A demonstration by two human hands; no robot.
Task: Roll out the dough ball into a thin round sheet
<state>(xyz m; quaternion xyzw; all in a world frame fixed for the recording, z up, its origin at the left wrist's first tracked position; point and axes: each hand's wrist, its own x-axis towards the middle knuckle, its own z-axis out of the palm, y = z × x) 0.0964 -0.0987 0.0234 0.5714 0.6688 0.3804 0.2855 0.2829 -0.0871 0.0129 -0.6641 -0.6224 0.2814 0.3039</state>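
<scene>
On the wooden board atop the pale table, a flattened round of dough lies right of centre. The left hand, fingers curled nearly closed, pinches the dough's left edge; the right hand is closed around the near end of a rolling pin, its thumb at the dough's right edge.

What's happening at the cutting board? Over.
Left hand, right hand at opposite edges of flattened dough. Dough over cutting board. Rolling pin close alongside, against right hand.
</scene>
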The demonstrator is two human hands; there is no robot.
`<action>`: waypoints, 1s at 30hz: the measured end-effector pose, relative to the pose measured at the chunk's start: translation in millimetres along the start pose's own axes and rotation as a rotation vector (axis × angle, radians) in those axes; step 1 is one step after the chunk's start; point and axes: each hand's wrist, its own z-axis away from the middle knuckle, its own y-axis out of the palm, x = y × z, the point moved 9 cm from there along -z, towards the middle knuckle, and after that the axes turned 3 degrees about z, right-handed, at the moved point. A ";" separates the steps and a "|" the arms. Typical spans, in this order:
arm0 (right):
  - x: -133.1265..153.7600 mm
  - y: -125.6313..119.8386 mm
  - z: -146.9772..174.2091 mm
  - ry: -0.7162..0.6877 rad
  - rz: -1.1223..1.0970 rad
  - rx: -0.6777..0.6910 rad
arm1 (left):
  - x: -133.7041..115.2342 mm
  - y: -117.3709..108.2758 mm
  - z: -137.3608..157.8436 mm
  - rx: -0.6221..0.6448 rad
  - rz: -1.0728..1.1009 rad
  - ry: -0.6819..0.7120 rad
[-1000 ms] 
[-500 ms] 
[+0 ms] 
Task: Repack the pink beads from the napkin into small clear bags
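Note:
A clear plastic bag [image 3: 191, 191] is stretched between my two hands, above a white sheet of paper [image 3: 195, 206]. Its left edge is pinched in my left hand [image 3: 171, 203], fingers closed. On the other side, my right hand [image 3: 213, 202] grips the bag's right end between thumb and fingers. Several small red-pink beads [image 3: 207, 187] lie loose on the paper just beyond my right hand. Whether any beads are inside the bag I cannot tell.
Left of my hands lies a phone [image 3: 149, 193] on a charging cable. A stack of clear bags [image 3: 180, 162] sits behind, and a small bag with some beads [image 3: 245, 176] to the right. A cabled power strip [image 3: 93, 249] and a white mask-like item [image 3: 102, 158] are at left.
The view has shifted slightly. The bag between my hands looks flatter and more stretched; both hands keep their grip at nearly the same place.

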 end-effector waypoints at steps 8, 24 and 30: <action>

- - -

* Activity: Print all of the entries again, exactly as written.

* Result below:
A demonstration by two human hands; no robot.
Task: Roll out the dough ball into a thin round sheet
<state>(xyz m; quaternion xyzw; all in a world frame fixed for the recording, z up, its origin at the left wrist's first tracked position; point and axes: each hand's wrist, its own x-axis towards the middle knuckle, its own z-axis out of the palm, y = z × x) 0.0964 -0.0987 0.0234 0.5714 0.6688 0.3804 0.2855 0.2829 -0.0871 0.0129 -0.6641 -0.6224 0.2814 0.3039</state>
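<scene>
On the wooden board atop the pale table, a flattened round of dough lies right of centre. The left hand, fingers curled nearly closed, pinches the dough's left edge; the right hand is closed around the near end of a rolling pin, its thumb at the dough's right edge.

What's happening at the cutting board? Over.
Left hand, right hand at opposite edges of flattened dough. Dough over cutting board. Rolling pin close alongside, against right hand.
</scene>
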The demonstrator is two human hands; there is no robot.
`<action>`: waypoints, 1s at 30hz: the measured end-effector pose, relative to the pose measured at the chunk's start: translation in millimetres along the start pose's own axes and rotation as a rotation vector (axis × angle, radians) in those axes; step 1 is one step after the chunk's start; point and axes: each hand's wrist, its own z-axis away from the middle knuckle, its own y-axis out of the palm, x = y × z, the point moved 9 cm from there along -z, towards the middle knuckle, and after that the axes turned 3 degrees about z, right-handed, at the moved point. A ";" separates the steps and a "|" the arms. Typical spans, in this order:
arm0 (right):
  - x: -133.1265..153.7600 mm
  - y: -125.6313..119.8386 mm
  - z: -146.9772..174.2091 mm
  - ry: -0.7162..0.6877 rad
  - rz: -1.1223..1.0970 rad
  - rx: -0.6777..0.6910 rad
arm1 (left):
  - x: -133.7041..115.2342 mm
  - y: -117.3709..108.2758 mm
  - z: -137.3608..157.8436 mm
  - rx: -0.6221..0.6448 rad
  - rz: -1.0728..1.1009 rad
  - ry: -0.6819..0.7120 rad
[-1000 ms] 
[-500 ms] 
[+0 ms] 
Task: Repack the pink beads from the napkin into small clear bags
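Note:
A clear plastic bag [image 3: 191, 191] is stretched between my two hands, above a white sheet of paper [image 3: 195, 206]. Its left edge is pinched in my left hand [image 3: 171, 203], fingers closed. On the other side, my right hand [image 3: 213, 202] grips the bag's right end between thumb and fingers. Several small red-pink beads [image 3: 207, 187] lie loose on the paper just beyond my right hand. Whether any beads are inside the bag I cannot tell.
Left of my hands lies a phone [image 3: 149, 193] on a charging cable. A stack of clear bags [image 3: 180, 162] sits behind, and a small bag with some beads [image 3: 245, 176] to the right. A cabled power strip [image 3: 93, 249] and a white mask-like item [image 3: 102, 158] are at left.
The view has shifted slightly. The bag between my hands looks flatter and more stretched; both hands keep their grip at nearly the same place.
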
 end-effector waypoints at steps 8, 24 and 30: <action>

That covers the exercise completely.